L’infrastructure pétrolière la plus importante de l’Iran a effectivement été mise hors service. L'île de Kharg, le terminal responsable de la grande majorité des exportations de brut iranien, n'a pas chargé un seul pétrolier depuis au moins 10 jours, selon les images satellite et les données d'expédition examinées par Bloomberg.
La cause n’est pas une panne mécanique ou une tempête. C'est la marine américaine qui a imposé un blocus qui a verrouillé l'ensemble du littoral iranien.
Que se passe-t-il réellement sur l'île de Kharg ?
L'île de Kharg se trouve à environ 25 kilomètres de la côte sud de l'Iran, dans le golfe Persique. Depuis le 8 mai, c'est un port fantôme.
Les images satellite ont confirmé la fermeture et les images racontent une sombre histoire secondaire. Une nappe de pétrole s'étendant sur environ 71 kilomètres carrés a été observée à proximité de l'installation, avec une fuite estimée à 80 000 barils dans les eaux environnantes.

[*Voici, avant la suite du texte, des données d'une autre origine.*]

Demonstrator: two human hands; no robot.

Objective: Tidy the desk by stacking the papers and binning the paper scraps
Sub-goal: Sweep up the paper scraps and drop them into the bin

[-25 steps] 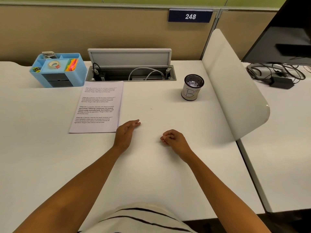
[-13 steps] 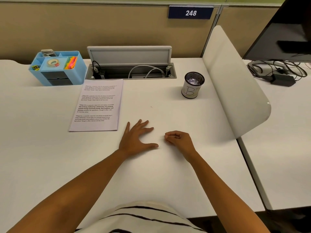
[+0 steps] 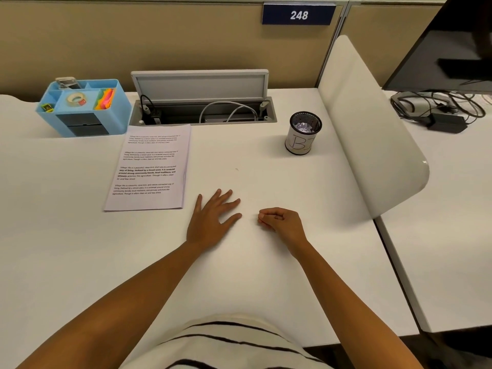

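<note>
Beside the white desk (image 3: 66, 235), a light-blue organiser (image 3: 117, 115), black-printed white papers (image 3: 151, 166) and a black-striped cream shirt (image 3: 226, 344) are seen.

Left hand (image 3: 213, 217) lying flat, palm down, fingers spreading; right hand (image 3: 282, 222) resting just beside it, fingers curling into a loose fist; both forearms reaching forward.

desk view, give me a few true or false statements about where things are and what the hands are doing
1. The stack of papers lies in front of the blue organizer. True.
2. The left hand grips the papers. False: it lies flat on the desk, beside the stack.
3. The mesh cup holds crumpled paper scraps. True.
4. The right hand is spread flat. False: its fingers are curled.
5. The cup lies tipped over. False: it stands upright.
</note>
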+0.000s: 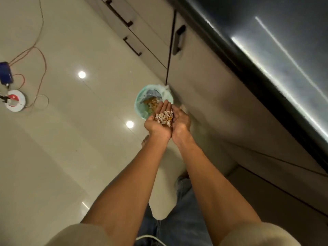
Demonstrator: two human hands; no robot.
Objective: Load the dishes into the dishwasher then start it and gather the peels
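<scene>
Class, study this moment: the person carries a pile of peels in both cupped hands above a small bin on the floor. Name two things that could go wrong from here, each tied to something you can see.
1. The peels lie loose across the left hand and right hand; if the palms part, scraps may slip through.
2. The bin is small and low beside the cabinet, so peels dropped from this height may land on the glossy floor.

At centre frame, the cupped left hand [157, 124] and right hand [181, 119] cover the near rim of the round pale-green plastic bin [140, 102]; its contents are too blurred to identify. The dark glossy counter [266, 32] runs off the right edge. At left, a small blue device [6, 72] is cropped.
</scene>
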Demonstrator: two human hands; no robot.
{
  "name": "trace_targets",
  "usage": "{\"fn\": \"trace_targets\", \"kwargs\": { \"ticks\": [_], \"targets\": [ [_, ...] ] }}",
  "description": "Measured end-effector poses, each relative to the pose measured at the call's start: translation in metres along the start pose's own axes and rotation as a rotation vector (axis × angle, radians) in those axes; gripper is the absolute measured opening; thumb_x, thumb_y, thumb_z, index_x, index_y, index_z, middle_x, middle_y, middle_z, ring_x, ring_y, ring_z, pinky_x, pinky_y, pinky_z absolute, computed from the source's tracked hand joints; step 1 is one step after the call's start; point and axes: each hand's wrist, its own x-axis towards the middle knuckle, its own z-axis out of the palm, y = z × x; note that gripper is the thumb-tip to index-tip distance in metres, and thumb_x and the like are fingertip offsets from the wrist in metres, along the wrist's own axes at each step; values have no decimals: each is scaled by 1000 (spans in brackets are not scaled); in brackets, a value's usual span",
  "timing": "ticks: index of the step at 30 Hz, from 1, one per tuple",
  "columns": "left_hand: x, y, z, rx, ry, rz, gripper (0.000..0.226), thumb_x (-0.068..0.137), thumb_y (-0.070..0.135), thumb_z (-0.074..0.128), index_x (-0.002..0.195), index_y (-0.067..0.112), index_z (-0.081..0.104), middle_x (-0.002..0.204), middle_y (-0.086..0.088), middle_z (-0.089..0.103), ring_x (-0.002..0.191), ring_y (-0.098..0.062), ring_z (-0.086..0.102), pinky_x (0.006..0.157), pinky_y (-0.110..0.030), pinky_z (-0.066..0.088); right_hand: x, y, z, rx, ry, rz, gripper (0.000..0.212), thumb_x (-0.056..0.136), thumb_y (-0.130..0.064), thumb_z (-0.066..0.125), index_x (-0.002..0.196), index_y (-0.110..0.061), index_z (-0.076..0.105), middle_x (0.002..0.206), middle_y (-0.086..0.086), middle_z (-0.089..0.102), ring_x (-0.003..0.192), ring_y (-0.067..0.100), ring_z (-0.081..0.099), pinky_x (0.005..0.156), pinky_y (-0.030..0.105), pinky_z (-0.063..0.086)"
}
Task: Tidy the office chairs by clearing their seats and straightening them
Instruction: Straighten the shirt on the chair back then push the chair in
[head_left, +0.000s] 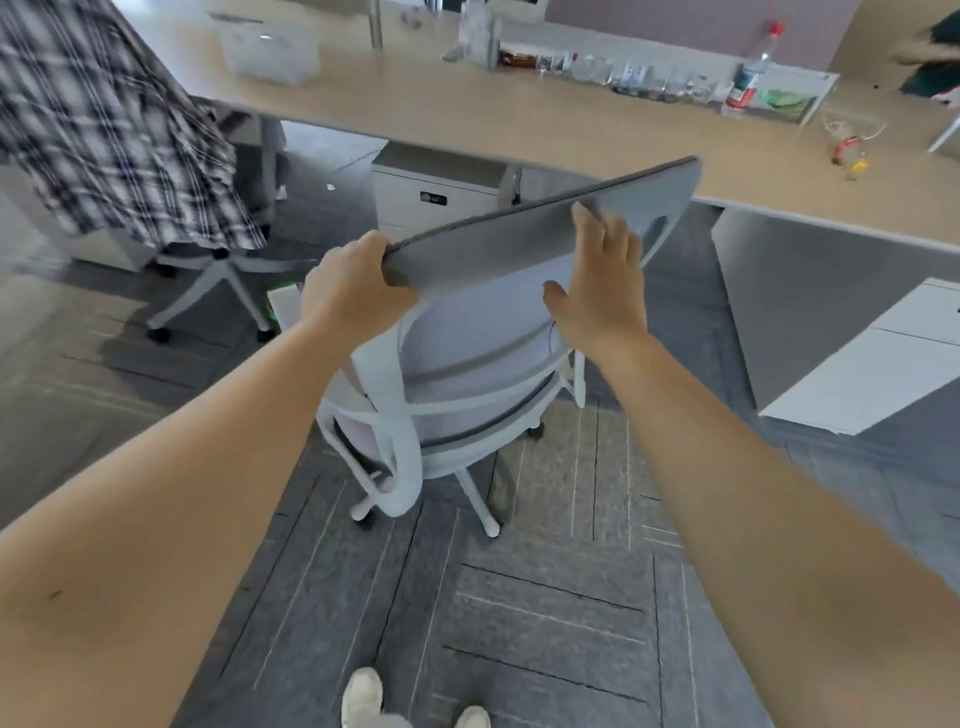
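Observation:
A grey-and-white office chair (467, 364) stands in front of me, its back toward me and its seat facing the long desk. My left hand (348, 286) is closed around the left end of the chair's grey top edge (519, 239). On the back of that top edge, right of centre, my right hand (602, 280) lies flat with its fingers spread. The seat is hidden behind the backrest. A second office chair (208, 270) stands at the left with a black-and-white plaid shirt (104, 130) draped over it.
The long wooden desk (519, 119) runs across the back, carrying a clear plastic box (270, 47), small jars, a bottle (748, 73) and loose items. White drawer cabinets sit under it (436, 192) and at the right (872, 364). Grey carpet lies underfoot.

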Motion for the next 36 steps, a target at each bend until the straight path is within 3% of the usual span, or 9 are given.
{"fn": "trace_targets", "kwargs": {
  "ticks": [3, 6, 8, 11, 14, 19, 26, 36],
  "targets": [
    [-15, -20, -19, 108, 98, -47, 26, 78, 4, 50, 103, 2, 57, 103, -20, 63, 101, -35, 51, 79, -39, 41, 2, -4, -2, -81, 17, -40, 76, 89, -26, 56, 148, -16, 9, 158, 12, 2, 145, 31, 2, 118, 45, 10],
    [-30, -23, -33, 130, 196, -94, 37, 80, 5, 50, 117, 4, 54, 122, -20, 55, 117, -36, 44, 96, -42, 38, 1, -11, 0, -128, 48, -107, 70, 85, -38, 60, 142, -15, 27, 154, 11, 18, 145, 30, 7, 118, 50, 2],
    [-38, -13, -33, 103, 213, -30, 51, 81, 9, 53, 131, 9, 45, 136, -15, 47, 129, -32, 36, 108, -41, 29, -2, -20, 1, -137, 80, -192, 63, 81, -41, 63, 131, -10, 40, 142, 12, 38, 138, 30, 23, 117, 48, 5],
    [-45, 5, -25, 116, 180, 114, 62, 80, 17, 58, 139, 16, 37, 144, -6, 40, 137, -25, 28, 116, -37, 16, -10, -33, 0, -120, 86, -316, 56, 80, -41, 64, 123, -8, 49, 127, 12, 51, 122, 30, 39, 108, 36, 20],
    [-43, 13, -18, 206, 152, 194, 65, 81, 28, 63, 139, 17, 37, 143, -5, 42, 137, -26, 28, 119, -41, 8, -12, -26, -6, -67, 134, -314, 52, 80, -41, 64, 119, -8, 53, 123, 11, 54, 119, 29, 43, 106, 36, 24],
    [-37, 11, -18, 268, 138, 112, 69, 74, 44, 70, 127, 9, 44, 131, -13, 48, 129, -33, 34, 119, -48, 10, -14, -3, -15, -178, 66, -216, 65, 80, -54, 59, 123, -7, 49, 125, 11, 56, 121, 29, 43, 106, 38, 26],
    [-34, -13, -30, 301, 148, 121, 69, 68, 34, 77, 118, -3, 46, 125, -20, 48, 124, -35, 36, 119, -53, 6, -26, -30, -11, -106, 69, -195, 63, 71, -56, 68, 103, -3, 59, 108, 10, 66, 107, 27, 53, 96, 33, 35],
    [-19, -35, -40, 324, 136, 285, 66, 71, 31, 74, 120, -4, 46, 127, -21, 48, 130, -35, 34, 120, -45, 4, -43, -56, -5, -131, 127, -45, 66, 68, -61, 67, 103, -5, 60, 106, 10, 67, 106, 25, 55, 97, 33, 36]
  ]
}}
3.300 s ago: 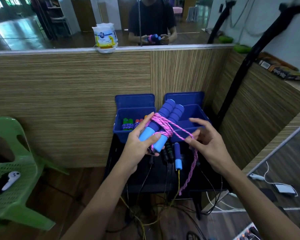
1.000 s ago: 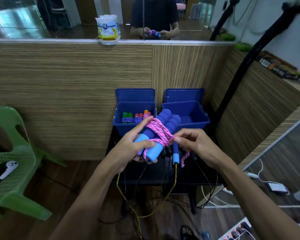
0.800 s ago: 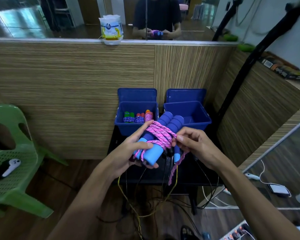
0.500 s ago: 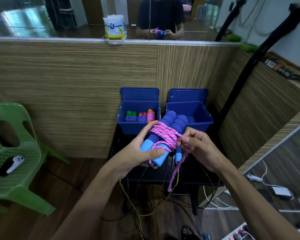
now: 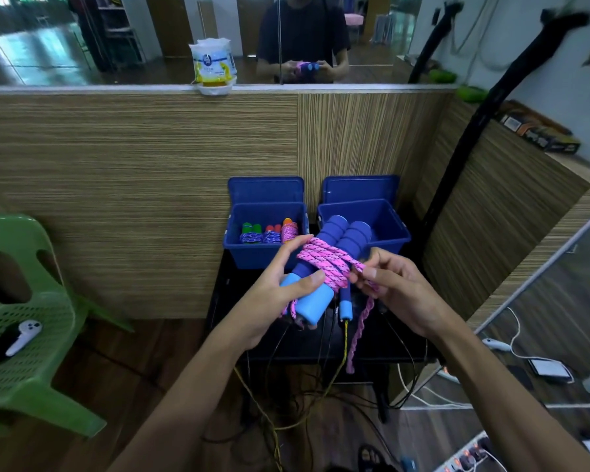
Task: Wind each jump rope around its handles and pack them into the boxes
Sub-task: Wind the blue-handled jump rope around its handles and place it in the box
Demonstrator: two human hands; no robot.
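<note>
Our left hand [image 5: 273, 294] grips the blue handles [image 5: 324, 267]; our right hand [image 5: 395, 287], at three o'clock, pinches the pink rope [image 5: 324, 264]. No writing legible.

Brightness: dim indoor light, even, colours slightly muted.
Source: daylight in the mirror [image 5: 82, 46] strip along the top, brightest at its left end.
Glare: pale sheen on the reflected floor.
Shadows: soft; darkest under the black table [image 5: 239, 342], where the cables blur together.
Distortion: wide-angle bending; the wall ledge curves, the chair [image 5: 21, 335] stretches.
Focus: centre sharp, right edge smeared.
</note>
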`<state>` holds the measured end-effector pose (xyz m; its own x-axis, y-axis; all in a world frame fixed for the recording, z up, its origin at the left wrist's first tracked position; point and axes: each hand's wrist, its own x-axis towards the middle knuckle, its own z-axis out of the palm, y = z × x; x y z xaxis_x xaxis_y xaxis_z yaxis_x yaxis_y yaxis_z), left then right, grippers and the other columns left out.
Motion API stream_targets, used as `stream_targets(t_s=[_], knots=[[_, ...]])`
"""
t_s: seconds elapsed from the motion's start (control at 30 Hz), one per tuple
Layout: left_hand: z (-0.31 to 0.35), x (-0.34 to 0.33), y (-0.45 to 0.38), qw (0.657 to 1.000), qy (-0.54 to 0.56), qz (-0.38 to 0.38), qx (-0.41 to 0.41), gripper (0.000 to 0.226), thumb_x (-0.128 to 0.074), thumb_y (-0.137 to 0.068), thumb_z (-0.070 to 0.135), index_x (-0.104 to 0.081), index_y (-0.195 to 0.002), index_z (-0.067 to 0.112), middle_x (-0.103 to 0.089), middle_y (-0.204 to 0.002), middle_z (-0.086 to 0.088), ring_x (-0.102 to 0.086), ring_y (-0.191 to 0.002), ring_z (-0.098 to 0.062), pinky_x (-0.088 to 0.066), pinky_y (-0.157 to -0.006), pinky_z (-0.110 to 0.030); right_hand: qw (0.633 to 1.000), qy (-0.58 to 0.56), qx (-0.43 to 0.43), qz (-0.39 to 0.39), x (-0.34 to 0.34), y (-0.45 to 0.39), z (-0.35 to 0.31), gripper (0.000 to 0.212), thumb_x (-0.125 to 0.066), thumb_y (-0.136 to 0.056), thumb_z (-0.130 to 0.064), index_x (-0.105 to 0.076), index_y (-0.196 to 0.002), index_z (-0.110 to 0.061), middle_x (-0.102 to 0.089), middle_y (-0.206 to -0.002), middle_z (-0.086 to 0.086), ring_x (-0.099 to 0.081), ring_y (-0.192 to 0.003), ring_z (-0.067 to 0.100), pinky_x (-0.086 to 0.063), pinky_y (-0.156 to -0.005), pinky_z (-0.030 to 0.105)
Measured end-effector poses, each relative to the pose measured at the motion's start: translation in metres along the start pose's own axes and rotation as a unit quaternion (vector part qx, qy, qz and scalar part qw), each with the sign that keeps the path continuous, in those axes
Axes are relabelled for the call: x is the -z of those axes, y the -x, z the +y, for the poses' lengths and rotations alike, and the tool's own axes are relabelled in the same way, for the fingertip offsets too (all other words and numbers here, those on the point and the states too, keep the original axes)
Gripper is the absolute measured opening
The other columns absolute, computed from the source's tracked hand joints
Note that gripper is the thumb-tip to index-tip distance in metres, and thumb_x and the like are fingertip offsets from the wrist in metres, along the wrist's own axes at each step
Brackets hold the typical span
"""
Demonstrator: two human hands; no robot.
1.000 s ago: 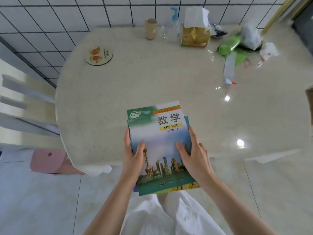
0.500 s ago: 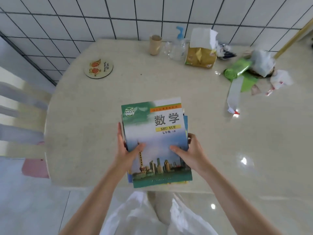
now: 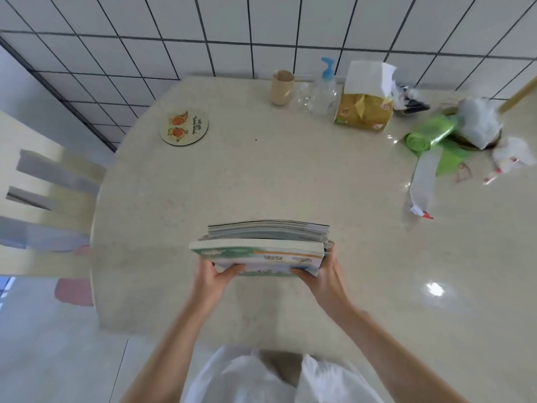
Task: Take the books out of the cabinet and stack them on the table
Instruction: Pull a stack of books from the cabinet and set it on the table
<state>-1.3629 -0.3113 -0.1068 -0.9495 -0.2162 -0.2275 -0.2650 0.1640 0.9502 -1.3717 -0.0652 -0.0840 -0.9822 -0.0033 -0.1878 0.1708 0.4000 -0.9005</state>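
Both hands grip a stack of books (image 3: 266,245) over the bench (image 3: 290,181): the left hand (image 3: 213,279) holds the stack's left near corner, thumb curled onto the front cover, and the right hand (image 3: 322,274) clasps the right near corner the same way. The stack is tipped up on edge, its page edges facing upward and its green-and-white cover turned toward the person; whether its lower edge touches the bench I cannot tell. It sits near the bench's front rim, roughly midway along it.

Beyond the books, a broad bare stretch of bench runs back to the tiled wall (image 3: 261,33). A round coaster (image 3: 184,127) lies well apart from the books, far back and to their left. A tan cup (image 3: 282,87), a clear pump bottle (image 3: 322,91) and a yellow tissue pack (image 3: 363,112) stand along the bench's far edge. A green roll of bags (image 3: 427,135) and crumpled wrappers (image 3: 479,123) crowd the far right corner. A chair back (image 3: 52,181) stands beside the bench's curved left edge.
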Motion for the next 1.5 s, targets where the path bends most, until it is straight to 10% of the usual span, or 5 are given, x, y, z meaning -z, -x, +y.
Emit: stream_targets(t_s=[0.37,0.63,0.83,1.1,1.5], knots=[[-0.007,0.008,-0.001,0.998,-0.035,-0.052,0.019,0.086,-0.086,-0.046,0.015,-0.049,-0.123,0.025,-0.06,-0.119,0.006,-0.059,-0.108,-0.004,-0.048,-0.096,-0.022,0.995,0.072,0.009,-0.075,0.016,-0.003,0.019,0.082,-0.088,-0.061,-0.011,-0.043,-0.129,-0.019,-0.045,-0.123,-0.036,-0.045,-0.106,-0.021,-0.033,-0.091,0.002],[-0.019,-0.003,0.0,0.994,-0.089,-0.045,0.036,0.078,-0.082,-0.051,0.039,-0.058,-0.115,0.001,-0.067,-0.108,0.0,-0.061,-0.098,0.002,-0.045,-0.089,-0.012,0.983,0.166,0.023,-0.069,-0.014,0.003,0.025,0.073,-0.08,-0.074,-0.01,-0.043,-0.135,0.0,-0.038,-0.134,0.013,-0.035,-0.12,0.005,-0.008,-0.09,-0.011],[-0.023,-0.001,-0.001,0.986,-0.153,-0.048,0.04,0.07,-0.083,-0.062,0.031,-0.058,-0.115,-0.008,-0.061,-0.112,0.005,-0.054,-0.097,0.007,-0.031,-0.082,0.005,0.988,0.147,-0.017,-0.042,-0.008,-0.007,0.031,0.056,-0.079,-0.076,-0.016,-0.051,-0.121,0.004,-0.047,-0.109,-0.027,-0.044,-0.097,-0.019,-0.031,-0.083,-0.002],[-0.028,0.01,-0.027,0.98,-0.139,-0.106,0.091,0.067,-0.087,-0.055,0.054,-0.064,-0.111,0.024,-0.069,-0.106,0.003,-0.064,-0.103,-0.017,-0.056,-0.087,-0.036,0.988,0.122,-0.067,-0.061,-0.006,-0.013,0.025,0.044,-0.081,-0.075,-0.015,-0.063,-0.115,-0.003,-0.065,-0.108,0.003,-0.061,-0.102,0.02,-0.043,-0.081,0.021],[0.013,0.028,-0.066,0.926,-0.044,-0.22,0.303,0.043,-0.082,-0.074,0.033,-0.063,-0.111,0.024,-0.076,-0.099,0.001,-0.073,-0.085,-0.015,-0.057,-0.066,-0.029,0.904,-0.129,-0.352,-0.204,0.002,-0.051,-0.014,0.031,-0.062,-0.092,-0.031,-0.056,-0.121,-0.019,-0.07,-0.114,0.009,-0.067,-0.101,0.031,-0.056,-0.086,0.053]])
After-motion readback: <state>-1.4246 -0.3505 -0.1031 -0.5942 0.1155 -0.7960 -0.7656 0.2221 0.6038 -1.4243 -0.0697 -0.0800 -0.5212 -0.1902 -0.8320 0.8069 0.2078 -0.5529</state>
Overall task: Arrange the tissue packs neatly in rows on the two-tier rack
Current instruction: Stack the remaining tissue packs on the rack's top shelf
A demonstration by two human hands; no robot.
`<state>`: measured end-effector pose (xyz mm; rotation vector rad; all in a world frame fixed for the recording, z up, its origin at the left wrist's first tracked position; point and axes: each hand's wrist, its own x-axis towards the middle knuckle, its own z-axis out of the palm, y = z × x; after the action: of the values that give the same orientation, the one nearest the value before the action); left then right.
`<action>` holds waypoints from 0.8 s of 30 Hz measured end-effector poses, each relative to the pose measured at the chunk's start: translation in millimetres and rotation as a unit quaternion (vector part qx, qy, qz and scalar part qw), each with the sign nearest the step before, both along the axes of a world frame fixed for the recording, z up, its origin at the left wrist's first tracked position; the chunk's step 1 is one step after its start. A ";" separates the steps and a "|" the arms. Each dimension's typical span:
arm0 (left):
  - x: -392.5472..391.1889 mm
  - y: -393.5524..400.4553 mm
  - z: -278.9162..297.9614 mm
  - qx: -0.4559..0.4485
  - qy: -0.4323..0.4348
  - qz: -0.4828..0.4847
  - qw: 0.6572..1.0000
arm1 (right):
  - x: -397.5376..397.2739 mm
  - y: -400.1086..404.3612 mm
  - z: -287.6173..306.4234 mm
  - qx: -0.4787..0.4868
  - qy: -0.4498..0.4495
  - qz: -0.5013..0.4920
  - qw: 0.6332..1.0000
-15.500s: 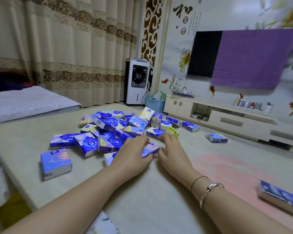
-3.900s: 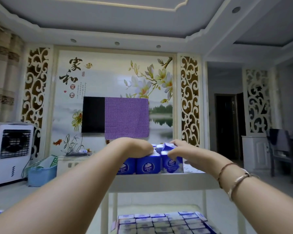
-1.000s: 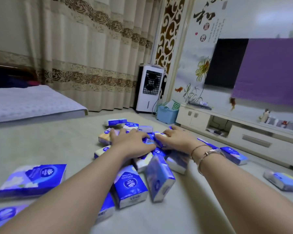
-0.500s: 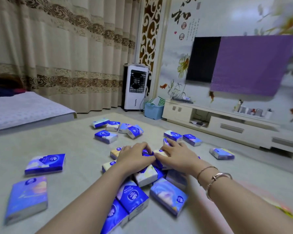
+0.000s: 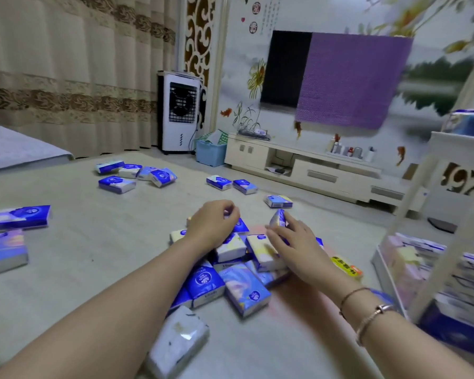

L’armée américaine a activement engagé des pétroliers iraniens qui tentaient de briser le blocus. En seulement neuf jours, le blocus a touché environ 69 millions de barils de pétrole brut.
Le calcul stratégique derrière le blocus
L'île de Kharg représente plus de 90 % des expéditions de pétrole iranien dans des conditions stables. Sa fermeture élimine le principal mécanisme par lequel l’Iran gagne des devises fortes sur le marché mondial.
Quels marchés de cryptographie intègrent les prix
Les marchés de prédiction de cryptomonnaies montraient une probabilité de 60,5 % de normalisation du trafic à travers le détroit d’Ormuz d’ici le 30 avril. Cette date est déjà dépassée. La liquidité sur ces marchés de prédiction reste faible, les chiffres de probabilité doivent donc être pris avec précaution.